#### BRIEF
Every line below that includes the word "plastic" needs to be copied.
┌─ INFORMATION PROVIDED
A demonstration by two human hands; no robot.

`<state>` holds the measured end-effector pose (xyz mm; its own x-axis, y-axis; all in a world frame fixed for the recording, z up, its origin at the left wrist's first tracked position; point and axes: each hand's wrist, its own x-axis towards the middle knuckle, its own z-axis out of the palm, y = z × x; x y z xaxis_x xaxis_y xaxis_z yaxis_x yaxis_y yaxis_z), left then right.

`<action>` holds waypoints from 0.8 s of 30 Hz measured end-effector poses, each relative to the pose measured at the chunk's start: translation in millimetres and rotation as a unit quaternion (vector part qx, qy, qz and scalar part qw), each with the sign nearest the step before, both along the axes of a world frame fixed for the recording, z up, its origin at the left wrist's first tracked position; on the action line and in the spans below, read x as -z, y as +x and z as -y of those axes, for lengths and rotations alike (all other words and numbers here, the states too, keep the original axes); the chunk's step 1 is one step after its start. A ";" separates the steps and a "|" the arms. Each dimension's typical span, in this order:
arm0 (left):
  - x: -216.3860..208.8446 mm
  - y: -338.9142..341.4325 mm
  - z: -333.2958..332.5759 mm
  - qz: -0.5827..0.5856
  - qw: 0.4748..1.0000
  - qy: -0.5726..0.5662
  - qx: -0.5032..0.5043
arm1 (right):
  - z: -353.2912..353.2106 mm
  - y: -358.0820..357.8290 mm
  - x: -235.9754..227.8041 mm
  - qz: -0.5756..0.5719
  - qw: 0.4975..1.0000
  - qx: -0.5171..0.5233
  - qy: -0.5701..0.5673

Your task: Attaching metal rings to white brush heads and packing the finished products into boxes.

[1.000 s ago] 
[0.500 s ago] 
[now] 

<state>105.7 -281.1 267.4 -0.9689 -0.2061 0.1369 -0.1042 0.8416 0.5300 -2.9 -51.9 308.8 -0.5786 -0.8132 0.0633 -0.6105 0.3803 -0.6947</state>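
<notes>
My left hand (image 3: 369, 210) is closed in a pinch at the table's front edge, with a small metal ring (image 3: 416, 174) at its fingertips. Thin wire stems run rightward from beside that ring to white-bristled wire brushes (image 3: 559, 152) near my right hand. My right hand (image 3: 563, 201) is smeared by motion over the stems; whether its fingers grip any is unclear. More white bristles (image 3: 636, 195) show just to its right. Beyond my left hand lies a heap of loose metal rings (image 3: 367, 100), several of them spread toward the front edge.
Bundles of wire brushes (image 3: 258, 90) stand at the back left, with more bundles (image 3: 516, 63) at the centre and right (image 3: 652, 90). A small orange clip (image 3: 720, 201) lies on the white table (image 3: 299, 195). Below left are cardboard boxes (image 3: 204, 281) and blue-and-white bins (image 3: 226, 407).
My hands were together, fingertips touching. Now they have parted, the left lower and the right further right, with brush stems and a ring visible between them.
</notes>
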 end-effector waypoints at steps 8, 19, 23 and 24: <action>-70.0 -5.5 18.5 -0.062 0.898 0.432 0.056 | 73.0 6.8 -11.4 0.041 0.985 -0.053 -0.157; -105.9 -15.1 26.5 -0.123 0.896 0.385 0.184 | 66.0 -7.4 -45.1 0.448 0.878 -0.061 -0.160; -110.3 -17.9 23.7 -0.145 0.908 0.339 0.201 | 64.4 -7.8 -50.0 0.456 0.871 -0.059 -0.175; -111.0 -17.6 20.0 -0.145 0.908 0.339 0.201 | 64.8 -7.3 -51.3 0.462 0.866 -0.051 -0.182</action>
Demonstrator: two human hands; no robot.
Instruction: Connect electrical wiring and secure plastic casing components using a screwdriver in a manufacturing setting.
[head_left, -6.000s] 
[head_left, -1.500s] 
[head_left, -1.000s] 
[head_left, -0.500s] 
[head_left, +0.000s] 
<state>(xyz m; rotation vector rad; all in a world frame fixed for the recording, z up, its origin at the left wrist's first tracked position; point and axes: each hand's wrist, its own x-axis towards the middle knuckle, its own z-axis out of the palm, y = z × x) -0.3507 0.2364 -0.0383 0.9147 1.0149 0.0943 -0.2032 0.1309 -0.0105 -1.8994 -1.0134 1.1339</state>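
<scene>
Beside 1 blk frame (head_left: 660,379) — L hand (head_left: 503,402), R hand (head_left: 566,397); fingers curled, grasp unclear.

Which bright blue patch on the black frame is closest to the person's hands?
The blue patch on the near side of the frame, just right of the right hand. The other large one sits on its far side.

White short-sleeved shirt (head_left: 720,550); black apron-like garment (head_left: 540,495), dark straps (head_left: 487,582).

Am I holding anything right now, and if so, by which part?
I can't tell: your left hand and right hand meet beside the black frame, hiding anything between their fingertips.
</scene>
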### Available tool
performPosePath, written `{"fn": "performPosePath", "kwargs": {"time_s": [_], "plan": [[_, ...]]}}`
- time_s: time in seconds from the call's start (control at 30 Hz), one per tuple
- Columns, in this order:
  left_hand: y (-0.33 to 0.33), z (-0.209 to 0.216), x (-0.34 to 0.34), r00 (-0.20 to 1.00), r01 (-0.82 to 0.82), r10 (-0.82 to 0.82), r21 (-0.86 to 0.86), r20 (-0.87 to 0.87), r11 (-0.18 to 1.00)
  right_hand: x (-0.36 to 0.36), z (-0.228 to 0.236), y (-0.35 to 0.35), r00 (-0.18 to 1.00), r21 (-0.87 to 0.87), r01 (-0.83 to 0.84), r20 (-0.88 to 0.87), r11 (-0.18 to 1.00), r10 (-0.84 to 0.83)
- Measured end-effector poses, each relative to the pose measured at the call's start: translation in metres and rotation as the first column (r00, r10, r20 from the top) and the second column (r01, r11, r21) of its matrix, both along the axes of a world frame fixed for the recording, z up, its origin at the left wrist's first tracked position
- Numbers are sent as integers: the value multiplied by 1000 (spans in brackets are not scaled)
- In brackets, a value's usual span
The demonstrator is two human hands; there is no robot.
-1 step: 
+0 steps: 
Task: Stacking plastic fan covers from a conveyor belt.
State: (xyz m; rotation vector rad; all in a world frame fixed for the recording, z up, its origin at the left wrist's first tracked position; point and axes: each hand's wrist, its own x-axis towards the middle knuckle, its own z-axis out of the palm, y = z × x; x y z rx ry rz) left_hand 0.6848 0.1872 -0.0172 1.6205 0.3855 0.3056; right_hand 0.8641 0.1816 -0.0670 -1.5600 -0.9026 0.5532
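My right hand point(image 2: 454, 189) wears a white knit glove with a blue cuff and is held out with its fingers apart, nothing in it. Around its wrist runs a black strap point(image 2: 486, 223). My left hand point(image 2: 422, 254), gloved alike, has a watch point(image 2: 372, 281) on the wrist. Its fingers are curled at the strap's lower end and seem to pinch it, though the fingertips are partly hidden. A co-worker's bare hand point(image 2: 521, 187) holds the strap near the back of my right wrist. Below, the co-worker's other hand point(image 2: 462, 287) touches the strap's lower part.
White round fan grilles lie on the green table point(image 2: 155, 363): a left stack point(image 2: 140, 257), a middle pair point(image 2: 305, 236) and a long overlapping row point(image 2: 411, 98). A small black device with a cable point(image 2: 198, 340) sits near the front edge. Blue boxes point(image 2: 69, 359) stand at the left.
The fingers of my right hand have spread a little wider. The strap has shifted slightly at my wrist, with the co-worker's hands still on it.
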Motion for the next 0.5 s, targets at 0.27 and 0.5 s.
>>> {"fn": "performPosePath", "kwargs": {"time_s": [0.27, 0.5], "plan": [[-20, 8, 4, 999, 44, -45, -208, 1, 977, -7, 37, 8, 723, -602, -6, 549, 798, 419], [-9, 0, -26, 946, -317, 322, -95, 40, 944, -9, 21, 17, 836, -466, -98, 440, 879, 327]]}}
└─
#### RESULT OF THE TASK
Instruction: Connect electrical wiring and secure plastic casing components using a screwdriver in a manufacturing setting.
Task: Stacking plastic fan covers from a conveyor belt.

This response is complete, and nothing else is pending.